A.________ Sàrl ne s’est pas acquittée de la totalité de la
somme réclamée en poursuite, si bien que la créancière a requis la faillite, le
6 juin 2025 ; elle a produit le commandement de payer et la commination de
faillite.
E.
Les parties ont été citées par le tribunal civil à une
audience fixée le 7 août 2025 à 09h15. La débitrice était informée du fait que
si elle justifiait du paiement, avant l’audience et auprès du tribunal, de la
somme de 22'294.92 francs plus frais de paiement, la poursuite serait éteinte
et la faillite ne serait pas prononcée. A.________ Sàrl a versé un acompte de
14'925.35 francs le 4 juillet 2025. Le greffe du tribunal civil a établi un
nouveau décompte en tenant compte, avec l’indication que la créance restante
était de 7'301.17 francs et que les termes de la convocation pour l’audience du
7 août 2025 à 09h15 demeuraient inchangés.
F.
Aucune des parties n’a comparu à l’audience. La faillite a
été prononcée le 7 août 2025 à 09h45.
G.
Le 15 août 2025, A.________ Sàrl recourt contre le jugement
de faillite, en demandant l’effet suspensif et en concluant à son annulation.

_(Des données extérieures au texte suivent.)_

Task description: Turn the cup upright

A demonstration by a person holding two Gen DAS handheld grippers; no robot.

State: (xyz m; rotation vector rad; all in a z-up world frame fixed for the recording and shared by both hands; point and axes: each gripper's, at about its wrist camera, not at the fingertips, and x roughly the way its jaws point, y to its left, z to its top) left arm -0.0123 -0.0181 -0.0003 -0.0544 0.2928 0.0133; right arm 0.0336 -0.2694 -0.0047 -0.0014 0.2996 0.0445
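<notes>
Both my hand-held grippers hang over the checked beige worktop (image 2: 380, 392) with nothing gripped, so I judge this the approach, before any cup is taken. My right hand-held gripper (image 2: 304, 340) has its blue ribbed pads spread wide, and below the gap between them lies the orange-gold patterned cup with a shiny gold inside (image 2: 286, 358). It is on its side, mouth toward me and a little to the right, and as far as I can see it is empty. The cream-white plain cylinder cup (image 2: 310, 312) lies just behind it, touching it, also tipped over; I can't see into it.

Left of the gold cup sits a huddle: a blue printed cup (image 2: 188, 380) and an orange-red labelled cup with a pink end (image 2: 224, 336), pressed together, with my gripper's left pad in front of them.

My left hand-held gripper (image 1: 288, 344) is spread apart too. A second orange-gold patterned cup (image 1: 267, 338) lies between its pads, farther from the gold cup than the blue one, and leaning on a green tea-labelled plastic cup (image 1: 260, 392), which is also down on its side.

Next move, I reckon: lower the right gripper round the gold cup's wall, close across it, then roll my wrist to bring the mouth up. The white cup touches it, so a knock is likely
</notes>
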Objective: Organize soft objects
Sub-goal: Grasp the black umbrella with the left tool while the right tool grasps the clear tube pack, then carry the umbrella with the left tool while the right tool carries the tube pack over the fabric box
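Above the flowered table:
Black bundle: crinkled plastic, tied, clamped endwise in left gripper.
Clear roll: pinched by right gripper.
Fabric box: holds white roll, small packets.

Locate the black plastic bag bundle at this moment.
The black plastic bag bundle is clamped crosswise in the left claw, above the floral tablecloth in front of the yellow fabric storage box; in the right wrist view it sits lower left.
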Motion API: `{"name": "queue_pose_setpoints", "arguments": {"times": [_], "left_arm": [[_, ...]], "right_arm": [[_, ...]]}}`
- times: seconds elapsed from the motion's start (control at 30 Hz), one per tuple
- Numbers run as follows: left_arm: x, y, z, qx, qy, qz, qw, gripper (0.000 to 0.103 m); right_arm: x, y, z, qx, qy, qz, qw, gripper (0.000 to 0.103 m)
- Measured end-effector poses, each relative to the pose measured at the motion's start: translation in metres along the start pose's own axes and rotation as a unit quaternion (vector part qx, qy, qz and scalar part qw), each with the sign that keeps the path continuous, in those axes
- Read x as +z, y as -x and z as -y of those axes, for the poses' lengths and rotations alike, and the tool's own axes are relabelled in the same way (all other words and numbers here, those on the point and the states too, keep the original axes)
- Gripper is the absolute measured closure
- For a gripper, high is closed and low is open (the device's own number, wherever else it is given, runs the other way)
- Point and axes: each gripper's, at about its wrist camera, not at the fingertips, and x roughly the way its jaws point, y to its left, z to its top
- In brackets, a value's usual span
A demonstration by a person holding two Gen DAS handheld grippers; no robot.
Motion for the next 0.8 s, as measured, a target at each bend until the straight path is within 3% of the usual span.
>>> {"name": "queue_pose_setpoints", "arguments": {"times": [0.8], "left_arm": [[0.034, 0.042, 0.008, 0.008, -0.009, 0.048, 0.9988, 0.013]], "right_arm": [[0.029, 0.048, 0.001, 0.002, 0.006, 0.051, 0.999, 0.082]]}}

Elle expose que la totalité de la dette envers la créancière a été
intégralement réglée auprès de l’office des faillites, la dernière tranche
ayant été versée le 7 août 2025. Le léger retard dans le paiement de cette
dernière partie est dû à la période estivale, pendant laquelle l’associé-gérant
a dû attendre le retour de plusieurs clients pour percevoir des règlements
indispensables au paiement. La société ne souffre pas de problème de
solvabilité. Cette situation a été exceptionnelle. Aujourd’hui, tous les
engagements ont été honorés et elle souhaite repartir sur des bases saines.
H.
Il résulte des documents produits que le 7 août 2025, la
banque E.________ a reçu un ordre de virement par e-banking en faveur de
l’office des poursuites pour le montant de 7'000 francs.
Faits
I.
Le président de l’Autorité de recours en matière civile
(ci-après : ARMC) a requis, auprès de l’office des poursuites, un décompte
débiteur. Ce document fait état d’un total à payer de 34'990.20 francs.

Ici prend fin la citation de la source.